Mentoring is the relationship between a more senior and junior person within industry/profession/faith. Mentoring is less structured than coaching and is typically a longer term relationship with a broader focus of career and potentially personal areas. Mentoring looks at providing an ongoing focused guidance and support for the mentee.
Counselling is typically a longer term engagement and focuses on the person as a whole rather than just specific aspect of life or performance. Counselling looks at the psychological dimensions and has a focus on helping people identify root cause with the aim of dealing with the issue or helping the person with coping strategies. Counsellors/Psychologists are specifically trained at university level in therapeutic skills and belong to professional peak, to which they are accountable.
Short term relationship
short to long term relationship
Longer tern relationship
Longer tern relationship
Focused enanched performance/skills
Life focused. Personal success, life change
Focus of career and potentially personal
Psychological dimension focus on root causes
Experienced coach in particular skill
Ongoing support & guidance
Observation of psychological & medical conditions
Experience coach in help people relalized their goals
Senior (experienced) & junior relationship for industry, profession or faith
Five Core Characteristics
There are five core characteristics or skills for Coaches, Mentors and Counsellors to follow.
Skills for Coaches, Mentors and Counsellors
1) Listening skills
The art of listening can be a really difficult skill to acquire, however is essential across all the services. The ability to truly listen to the person without interference, mind wondering or listening with self-interests in mind, is the art of listening. The art of listening enables the ability to reframe statements to improve the person’s understanding and learning and is an essential component for Coaches, Mentors and Counsellors.
2) Powerful questions
The ability to ask powerful questions at the right time in the right way is a core skill required.

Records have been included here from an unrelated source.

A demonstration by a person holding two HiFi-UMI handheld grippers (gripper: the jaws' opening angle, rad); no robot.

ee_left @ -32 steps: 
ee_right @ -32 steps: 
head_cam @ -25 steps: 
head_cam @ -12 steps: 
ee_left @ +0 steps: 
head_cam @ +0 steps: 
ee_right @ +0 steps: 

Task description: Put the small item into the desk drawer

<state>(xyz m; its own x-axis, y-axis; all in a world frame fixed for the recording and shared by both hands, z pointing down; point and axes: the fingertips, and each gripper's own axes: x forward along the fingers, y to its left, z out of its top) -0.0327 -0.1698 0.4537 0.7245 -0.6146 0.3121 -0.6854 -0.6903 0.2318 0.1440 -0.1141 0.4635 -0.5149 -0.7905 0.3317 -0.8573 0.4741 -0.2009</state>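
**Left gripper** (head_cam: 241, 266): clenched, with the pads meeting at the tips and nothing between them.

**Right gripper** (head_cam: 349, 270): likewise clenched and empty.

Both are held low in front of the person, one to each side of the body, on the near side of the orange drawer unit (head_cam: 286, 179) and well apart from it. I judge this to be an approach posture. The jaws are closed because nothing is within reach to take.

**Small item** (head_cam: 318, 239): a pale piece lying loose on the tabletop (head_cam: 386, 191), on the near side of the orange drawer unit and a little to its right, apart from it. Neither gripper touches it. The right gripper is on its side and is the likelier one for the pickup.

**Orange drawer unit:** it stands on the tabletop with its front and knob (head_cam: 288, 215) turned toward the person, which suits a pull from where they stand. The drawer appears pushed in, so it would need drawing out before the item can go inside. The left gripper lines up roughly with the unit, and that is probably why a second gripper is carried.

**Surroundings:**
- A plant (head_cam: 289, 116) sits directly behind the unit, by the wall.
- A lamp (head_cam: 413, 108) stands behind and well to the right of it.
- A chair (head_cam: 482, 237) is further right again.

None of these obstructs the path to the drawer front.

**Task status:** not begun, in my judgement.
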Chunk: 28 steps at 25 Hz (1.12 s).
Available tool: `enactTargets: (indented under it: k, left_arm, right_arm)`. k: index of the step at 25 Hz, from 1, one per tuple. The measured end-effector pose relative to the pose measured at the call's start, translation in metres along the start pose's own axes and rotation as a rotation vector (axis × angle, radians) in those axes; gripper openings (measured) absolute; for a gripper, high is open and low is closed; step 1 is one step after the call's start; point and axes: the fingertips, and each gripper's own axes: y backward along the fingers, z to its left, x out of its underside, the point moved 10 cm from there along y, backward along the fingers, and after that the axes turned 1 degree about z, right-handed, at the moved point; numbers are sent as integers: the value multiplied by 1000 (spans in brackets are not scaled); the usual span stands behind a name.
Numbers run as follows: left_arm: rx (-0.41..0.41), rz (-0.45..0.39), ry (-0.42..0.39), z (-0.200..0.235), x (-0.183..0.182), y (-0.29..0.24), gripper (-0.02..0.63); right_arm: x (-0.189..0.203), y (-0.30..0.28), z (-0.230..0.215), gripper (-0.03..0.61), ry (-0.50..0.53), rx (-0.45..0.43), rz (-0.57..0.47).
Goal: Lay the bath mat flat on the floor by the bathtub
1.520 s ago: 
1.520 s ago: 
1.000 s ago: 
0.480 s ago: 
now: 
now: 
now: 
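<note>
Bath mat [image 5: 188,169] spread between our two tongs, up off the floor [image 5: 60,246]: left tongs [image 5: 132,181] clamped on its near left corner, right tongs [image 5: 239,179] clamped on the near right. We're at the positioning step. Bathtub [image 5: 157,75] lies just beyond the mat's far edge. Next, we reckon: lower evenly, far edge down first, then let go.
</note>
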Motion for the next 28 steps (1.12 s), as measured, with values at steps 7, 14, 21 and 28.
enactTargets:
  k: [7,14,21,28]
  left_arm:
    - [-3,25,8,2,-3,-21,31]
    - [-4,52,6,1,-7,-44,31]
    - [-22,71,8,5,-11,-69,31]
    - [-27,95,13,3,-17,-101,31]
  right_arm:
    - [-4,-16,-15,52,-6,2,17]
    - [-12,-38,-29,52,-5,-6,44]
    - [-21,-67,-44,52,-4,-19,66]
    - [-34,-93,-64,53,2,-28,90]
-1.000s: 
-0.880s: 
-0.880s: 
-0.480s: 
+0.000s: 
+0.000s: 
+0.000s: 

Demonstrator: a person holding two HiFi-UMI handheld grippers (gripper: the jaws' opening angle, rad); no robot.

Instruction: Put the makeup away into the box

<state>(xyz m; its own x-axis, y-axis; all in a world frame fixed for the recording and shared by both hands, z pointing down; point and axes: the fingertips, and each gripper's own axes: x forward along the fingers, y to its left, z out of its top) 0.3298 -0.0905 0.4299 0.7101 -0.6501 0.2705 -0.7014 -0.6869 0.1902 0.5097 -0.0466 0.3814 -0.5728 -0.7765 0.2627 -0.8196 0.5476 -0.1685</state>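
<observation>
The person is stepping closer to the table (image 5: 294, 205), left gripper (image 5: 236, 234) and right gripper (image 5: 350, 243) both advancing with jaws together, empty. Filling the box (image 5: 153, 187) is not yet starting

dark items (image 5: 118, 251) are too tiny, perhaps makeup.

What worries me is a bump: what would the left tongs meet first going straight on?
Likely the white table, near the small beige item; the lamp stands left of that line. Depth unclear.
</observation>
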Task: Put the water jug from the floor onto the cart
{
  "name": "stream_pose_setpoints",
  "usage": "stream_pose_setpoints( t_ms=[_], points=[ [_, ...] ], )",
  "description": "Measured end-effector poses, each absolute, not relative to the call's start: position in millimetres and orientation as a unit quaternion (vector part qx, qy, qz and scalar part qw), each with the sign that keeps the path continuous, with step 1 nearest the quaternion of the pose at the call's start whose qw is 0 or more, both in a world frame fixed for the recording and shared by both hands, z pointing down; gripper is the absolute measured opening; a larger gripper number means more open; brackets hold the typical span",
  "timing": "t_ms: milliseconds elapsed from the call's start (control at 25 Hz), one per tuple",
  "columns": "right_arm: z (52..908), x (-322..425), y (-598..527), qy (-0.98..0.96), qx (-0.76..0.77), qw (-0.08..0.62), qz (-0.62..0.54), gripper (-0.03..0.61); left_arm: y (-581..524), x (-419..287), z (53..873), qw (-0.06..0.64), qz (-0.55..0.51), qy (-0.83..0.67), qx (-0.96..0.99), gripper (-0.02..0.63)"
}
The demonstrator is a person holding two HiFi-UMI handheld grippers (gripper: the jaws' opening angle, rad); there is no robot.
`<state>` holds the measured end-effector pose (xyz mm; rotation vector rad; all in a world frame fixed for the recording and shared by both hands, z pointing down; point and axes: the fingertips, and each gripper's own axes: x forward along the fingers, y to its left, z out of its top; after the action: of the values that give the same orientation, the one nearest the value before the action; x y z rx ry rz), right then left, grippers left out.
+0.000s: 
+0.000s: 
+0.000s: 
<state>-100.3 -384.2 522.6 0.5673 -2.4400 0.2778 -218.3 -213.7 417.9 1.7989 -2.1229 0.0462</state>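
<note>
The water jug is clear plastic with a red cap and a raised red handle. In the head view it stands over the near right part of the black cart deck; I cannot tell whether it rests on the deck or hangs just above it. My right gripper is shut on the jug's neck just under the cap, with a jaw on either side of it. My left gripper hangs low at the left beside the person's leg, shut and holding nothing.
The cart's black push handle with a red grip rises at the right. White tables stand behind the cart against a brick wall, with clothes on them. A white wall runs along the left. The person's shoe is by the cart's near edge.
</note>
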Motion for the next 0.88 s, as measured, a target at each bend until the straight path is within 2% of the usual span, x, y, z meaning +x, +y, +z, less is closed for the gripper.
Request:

It is through these powerful questions that we get to dig deeper in our understanding of the person, their own understanding of themselves and their needs in a meaningful way.
3) Building Trusting Relationships
One of the core skills for Mentors, Coaches and Counsellors is the ability to build authentic trusting relationships with the person. That is an ability to create a strong foundation incorporating openness, honesty and respect. To build trusting relationships which are effective often requires two-way sharing.
The combination of listening skills, asking powerful questions to promote own learning and building effective trusting relationships all with a focus of helping people move from current state towards their own defined goal, is facilitation. In this process; Mentors, Coaches and Counsellors will need to demonstrate skills in flexibility, patience, observing and respectfully challenging as required.
5) Change Agent
Our Brain wants to minimise any stresses and it looks for ways to make things less painful, therefore it likes to resist and avoid change (Rock & Donde). Through both following Steps 1-4 and becoming accustomed to the ‘Stages of Change’ model (Prochaska, Redding, Evers); Mentors, Coaches and Counsellors are able to take on the role as Change Agents and help people follow a process towards effective change. The vast majority of people are unable to go directly to Action and they will need to follow a process whereby they develop strategies and solutions in small steps towards action. “Change is a process, not an event” (Kurt Lewin).
When to refer to another service
Understanding the differences is crucial in order for Mentors, Coaches and Counsellors to be able to identify when the person may need to be referred on to another service area. This is especially important when it comes to identifying when someone needs to seek counseling. Early identification of the need for referral is in the best interests of the person and their ongoing development. This does not mean that people cannot be seeing a counsellor and mentor at the same time. There may actually be significant benefits achieved for the individual when two services are simultaneously sought. However, when an issue emerges that is beyond the ‘here and now’ or the professional competence of the helper it is wise to refer a client on.